グラウンドゴルフ大会、ペタンク大会などでは、記録や審判など役員として男性が活躍する場が多いなと感じます。
老人クラブの活動目標の中心は、介護予防活動、在宅高齢者やその家族の支援、住みよいまちづくりを目指すボランティア活動となっており、まさに生活支援体制整備事業のど真ん中を行っている感じがします。
老人クラブの活動内容例を見てみますと、運動や趣味活動のほか、「体力測定会」を開催しているということでした。この体力測定会は、特に専門職が入っているわけではない測定会ということで、こういう場に他の機関とつながってあげられるのでは?と感じました。
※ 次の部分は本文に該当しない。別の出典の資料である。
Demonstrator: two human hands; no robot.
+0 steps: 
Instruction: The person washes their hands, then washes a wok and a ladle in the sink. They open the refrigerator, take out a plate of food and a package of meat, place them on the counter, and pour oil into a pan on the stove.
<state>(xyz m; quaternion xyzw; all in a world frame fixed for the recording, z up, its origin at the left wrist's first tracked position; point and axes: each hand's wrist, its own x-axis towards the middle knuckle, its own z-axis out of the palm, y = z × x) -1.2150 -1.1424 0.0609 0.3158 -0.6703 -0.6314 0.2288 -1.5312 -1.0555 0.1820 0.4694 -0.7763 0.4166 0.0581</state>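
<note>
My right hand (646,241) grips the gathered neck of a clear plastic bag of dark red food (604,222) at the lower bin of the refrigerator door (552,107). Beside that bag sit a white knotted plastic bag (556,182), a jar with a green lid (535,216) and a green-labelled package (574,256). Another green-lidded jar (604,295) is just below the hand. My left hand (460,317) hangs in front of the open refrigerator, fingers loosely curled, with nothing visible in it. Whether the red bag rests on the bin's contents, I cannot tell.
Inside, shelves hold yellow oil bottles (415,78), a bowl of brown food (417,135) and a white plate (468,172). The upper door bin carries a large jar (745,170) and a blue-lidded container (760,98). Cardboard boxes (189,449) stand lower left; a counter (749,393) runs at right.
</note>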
また「集いの場づくり」や「日常生活の困りごと支援(電球交換、ゴミ出し、買い物等)」という項目、その他「高齢者や地域から期待される活動への支援」など、これらも生活支援サービスと同じものです。
そして活動例にある「専門職・関係機関との連携」という項目では、民生委員、行政、社協、地域包括支援センターと連携しましょう、ということが書かれてあり、こうした機関との連携のサポートについては、生活支援コーディネーターが得意としている分野であると感じます。
先日、老人クラブの89のクラブの会長さんが一堂に会するという新年会があり、生活支援コーディネーターも招待していただきました。歩行器をお使いの方も会長として活躍されている姿を見て、私も元気をもらいました。
介護予防や地域活動、それらの活動頻度、運動強度はさまざまなレベルで行われています。たくさんの活動の中から、高齢者の方がどれか好きなもの、自分に合う活動が見つかるのでは、と感じます。
今後生活支援コーディネーターとしては、それぞれの地域の活動の一覧を作成して、地域の皆さんに提示して、参加に結びつけていけるような活動をしていけたらなと考えております。